Matthew T. Mangino
June 5, 2015
The FBI is watching. No, it’s not the Hooveresque G-men following a high-profile target and building an incriminating, or at least embarrassing, dossier.
The FBI is watching you. According to an investigation by The Associated Press, during a recent 30-day period, the FBI conducted aerial surveillance over more than 30 cities in 11 states.
The FBI is admittedly operating a small air force. A fleet of low-flying planes carrying video surveillance technology — and using shell companies and clandestine tactics to hide the FBI’s involvement — are in operation across the U.S., reported CBS News.
“The FBI’s aviation program is not secret,” FBI spokesman Christopher Allen said in a statement. “Specific aircraft and their capabilities are protected for operational security purposes.” Allen added that the FBI’s planes “are not equipped, designed or used for bulk collection activities or mass surveillance.”

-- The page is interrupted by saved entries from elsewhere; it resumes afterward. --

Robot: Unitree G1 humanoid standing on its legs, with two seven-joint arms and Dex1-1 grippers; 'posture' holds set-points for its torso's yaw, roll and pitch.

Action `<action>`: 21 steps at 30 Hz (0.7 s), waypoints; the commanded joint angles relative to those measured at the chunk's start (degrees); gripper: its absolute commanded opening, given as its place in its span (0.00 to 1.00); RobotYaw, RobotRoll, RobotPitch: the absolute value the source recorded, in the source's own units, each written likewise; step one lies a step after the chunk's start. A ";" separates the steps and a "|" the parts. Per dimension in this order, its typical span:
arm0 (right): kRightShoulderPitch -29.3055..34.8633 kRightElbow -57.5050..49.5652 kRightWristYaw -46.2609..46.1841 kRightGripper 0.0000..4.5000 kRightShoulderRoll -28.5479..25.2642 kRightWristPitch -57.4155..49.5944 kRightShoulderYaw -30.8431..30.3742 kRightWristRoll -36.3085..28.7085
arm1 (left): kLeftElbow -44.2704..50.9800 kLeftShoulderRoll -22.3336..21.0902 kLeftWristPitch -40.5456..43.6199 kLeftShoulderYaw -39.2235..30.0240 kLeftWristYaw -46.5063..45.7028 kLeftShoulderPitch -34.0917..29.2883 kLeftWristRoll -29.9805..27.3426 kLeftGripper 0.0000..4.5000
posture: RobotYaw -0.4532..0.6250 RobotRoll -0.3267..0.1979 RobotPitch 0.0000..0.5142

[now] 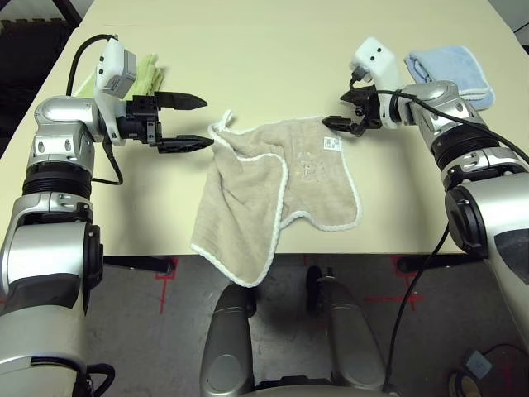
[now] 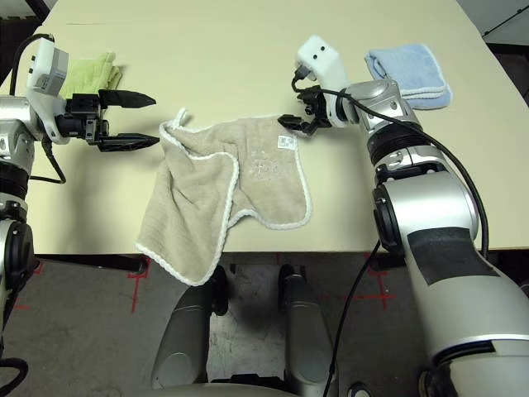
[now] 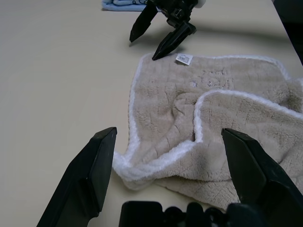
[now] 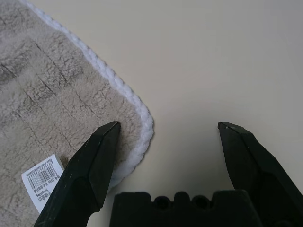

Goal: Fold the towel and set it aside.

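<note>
Towel [image 1: 281, 186] lies crumpled at table's [image 1: 273, 58] near edge, betw. the two arms; left part doubled over on itself, near-left corner hanging off the edge, far-right corner w/ white tag [image 1: 331, 145] flat on top. Not folded yet, by the look of it. R gripper [image 1: 345, 112] jaws wide, nothing held, tips pointing down-left right at that far-right corner: in R wrist view one finger [image 4: 90, 170] sits over the white edging by the tag, the other over bare table, so corner is betw. the jaws. L gripper [image 1: 192, 121] also wide, empty, pointing roughly level toward the right, just beside towel's far-left corner [image 3: 124, 163], which faces straight into its open jaws in L wrist view. Far edge runs L–R betw. the two grippers, so each arm has its own corner; R looks closer to a pinch, L a bit short. Likely next: close on both far corners, then draw toward near edge. Green towel [image 1: 149, 73] behind L gripper, blue towel [image 1: 453, 70] behind R; both apart from the work.
</note>
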State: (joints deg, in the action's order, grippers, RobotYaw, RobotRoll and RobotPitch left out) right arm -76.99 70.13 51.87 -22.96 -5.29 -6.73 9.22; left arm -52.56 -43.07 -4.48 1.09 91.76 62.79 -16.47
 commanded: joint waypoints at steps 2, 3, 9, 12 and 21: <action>1.45 1.01 -0.75 1.00 1.25 0.16 -0.48 0.62 | 2.11 -0.18 1.35 0.64 0.74 -1.09 -1.05 1.00 | 0.42 0.62 0.68; 1.45 1.01 -0.62 1.00 1.45 0.04 -0.44 0.63 | 2.23 -0.26 1.40 0.68 0.74 -1.18 -1.11 1.00 | 0.42 0.62 0.68; 1.23 0.96 0.33 0.61 1.72 -0.28 -0.73 0.95 | 2.53 -0.39 1.77 0.94 0.74 -1.21 -1.09 1.00 | 0.42 0.62 0.68; 1.10 0.92 0.75 0.38 1.66 -0.20 -0.81 1.06 | 2.65 -0.32 1.89 1.01 0.74 -1.23 -1.06 1.00 | 0.42 0.62 0.68; -1.08 0.28 1.40 0.01 -1.18 -1.39 3.98 -2.86 | 3.73 -0.12 3.62 0.49 0.74 -2.18 -1.40 1.00 | 0.41 0.62 0.67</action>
State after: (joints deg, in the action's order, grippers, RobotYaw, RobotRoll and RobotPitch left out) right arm -77.16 70.12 52.69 -23.15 -6.11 -4.20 7.91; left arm -49.89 -43.03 -1.43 1.24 91.80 61.77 -17.04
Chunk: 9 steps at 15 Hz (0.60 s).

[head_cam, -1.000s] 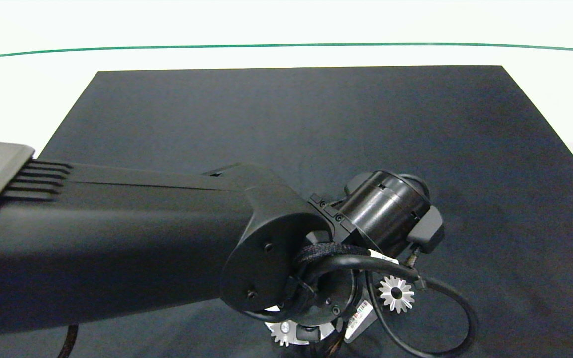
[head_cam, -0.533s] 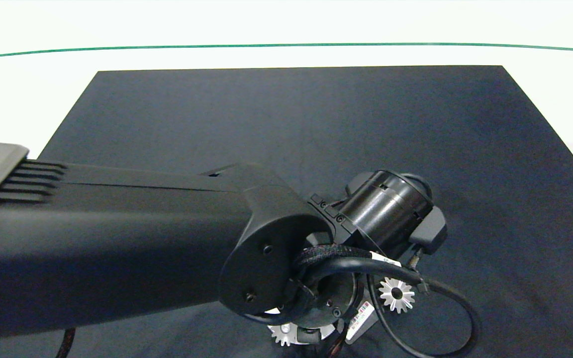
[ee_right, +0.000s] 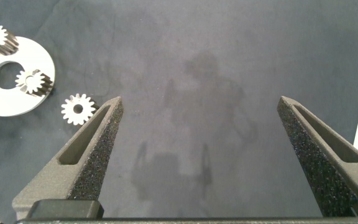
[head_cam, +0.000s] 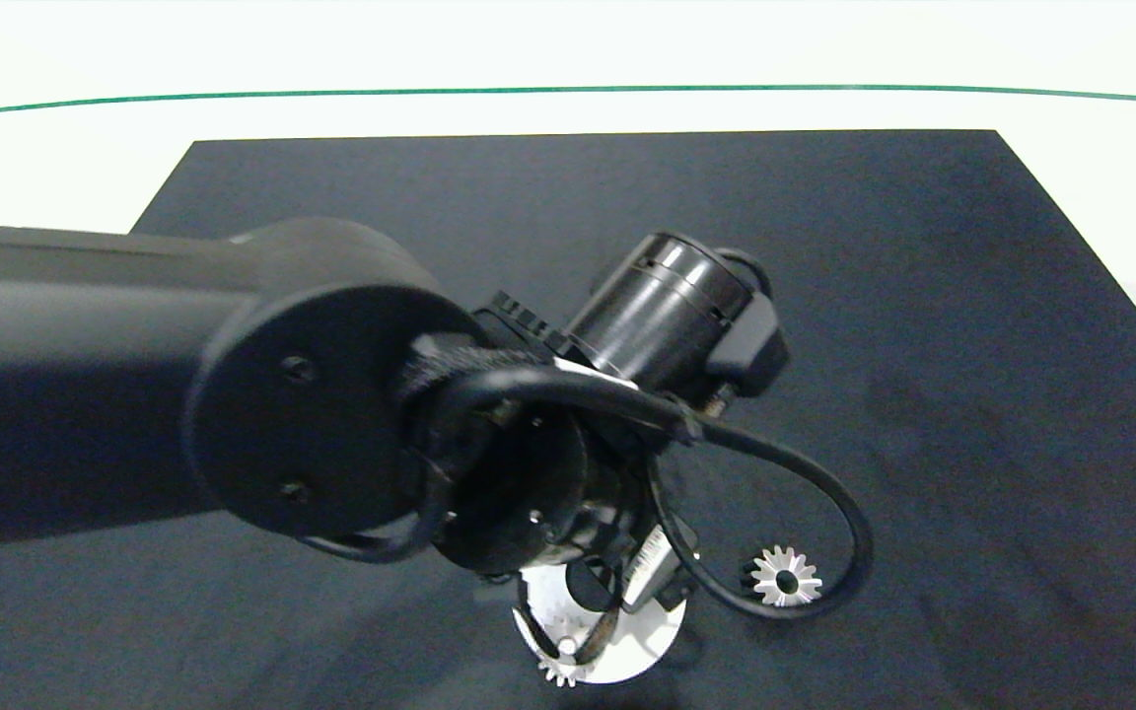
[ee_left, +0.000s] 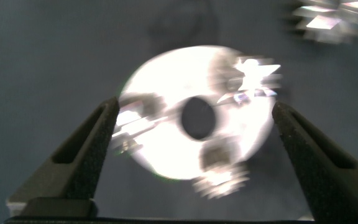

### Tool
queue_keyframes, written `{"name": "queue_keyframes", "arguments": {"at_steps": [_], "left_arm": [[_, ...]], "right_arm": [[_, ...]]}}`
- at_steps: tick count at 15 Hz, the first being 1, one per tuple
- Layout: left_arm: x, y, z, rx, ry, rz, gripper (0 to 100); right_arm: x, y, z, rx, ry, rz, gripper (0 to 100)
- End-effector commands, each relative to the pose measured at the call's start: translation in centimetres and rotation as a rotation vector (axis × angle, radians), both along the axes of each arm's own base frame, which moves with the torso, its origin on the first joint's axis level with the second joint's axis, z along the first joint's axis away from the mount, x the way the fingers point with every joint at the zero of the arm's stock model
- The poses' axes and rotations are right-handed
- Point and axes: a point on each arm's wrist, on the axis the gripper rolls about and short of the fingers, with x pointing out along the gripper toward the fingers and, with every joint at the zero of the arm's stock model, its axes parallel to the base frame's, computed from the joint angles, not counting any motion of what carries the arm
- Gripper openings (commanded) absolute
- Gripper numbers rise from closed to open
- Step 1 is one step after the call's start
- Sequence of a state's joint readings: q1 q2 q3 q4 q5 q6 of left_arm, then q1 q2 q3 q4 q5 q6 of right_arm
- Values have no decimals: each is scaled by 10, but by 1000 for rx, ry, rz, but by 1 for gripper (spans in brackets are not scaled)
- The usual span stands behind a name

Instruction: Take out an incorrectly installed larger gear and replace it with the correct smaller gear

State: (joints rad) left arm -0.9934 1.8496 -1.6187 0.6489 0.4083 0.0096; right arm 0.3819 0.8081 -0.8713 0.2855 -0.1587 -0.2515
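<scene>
The left arm [head_cam: 134, 375] has swung up and back from where it crouched a moment ago, its wrist now higher over the dark mat [head_cam: 923, 296]; the left claw [ee_left: 194, 109] hangs spread wide and empty above the round metal plate [head_cam: 652, 631], both fingers clear of its rim; more of the plate shows in the head view than before, when the wrist covered nearly all of it; three small gears [ee_right: 33, 81] sit on the plate around its centre hole, though the left wrist view is too smeared to say how well any of them is seated; just right of the plate the large gear [head_cam: 785, 577] lies flat on the mat, off the plate and in the same spot as a second ago, ringed by the arm's loose cable [head_cam: 824, 493]; so the wrong gear looks already out and a small one looks to be in its place, and the rise reads as a retreat after that fitting; the right claw [ee_right: 197, 102] is spread and empty too, over bare mat well apart from the plate.
</scene>
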Motion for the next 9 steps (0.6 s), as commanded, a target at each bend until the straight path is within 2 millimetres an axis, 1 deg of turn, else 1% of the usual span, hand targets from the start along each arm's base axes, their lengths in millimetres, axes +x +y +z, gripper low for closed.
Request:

Yet the FBI uses planes registered under fictitious companies in order to conduct warrantless surveillance during federal, state and local investigations. The surveillance is conducted without a court order, but with oversight from within the Department of Justice, according to a senior law enforcement official, reported CNN.
U.S. law enforcement officials confirmed the wide-scale use of aircraft, which The Associated Press traced to at least 13 fake companies, such as FVX Research, KQM Aviation, NBR Aviation and PXW Services.
The FBI said it uses front companies to protect the safety of the pilots and aircraft. It also shields the identity of the aircraft so that suspects on the ground don’t know they’re being watched by the FBI.
Does the FBI have the right to watch American citizens from the sky?
The Fourth Amendment, which provides the “right of the people to be secure in their persons, houses, papers, and effects, against unreasonable searches and seizures,” has protected American’s privacy interests for more than two centuries.
In 1986, the U.S. Supreme Court held that the “Fourth Amendment simply does not require the police traveling in the public airways ... to obtain a warrant in order to observe what is visible to the naked eye.”
The FBI planes are equipped with technology that can capture video of unrelated criminal activity on the ground that could be handed over to prosecutions.
Some of the aircraft are also be equipped with technology that can identify thousands of people below through the cellphones they carry, even if they’re not making a call or in public. Officials said that practice, which mimics cell towers and gets phones to reveal basic subscriber information, is used in only limited situations, reported CBS News.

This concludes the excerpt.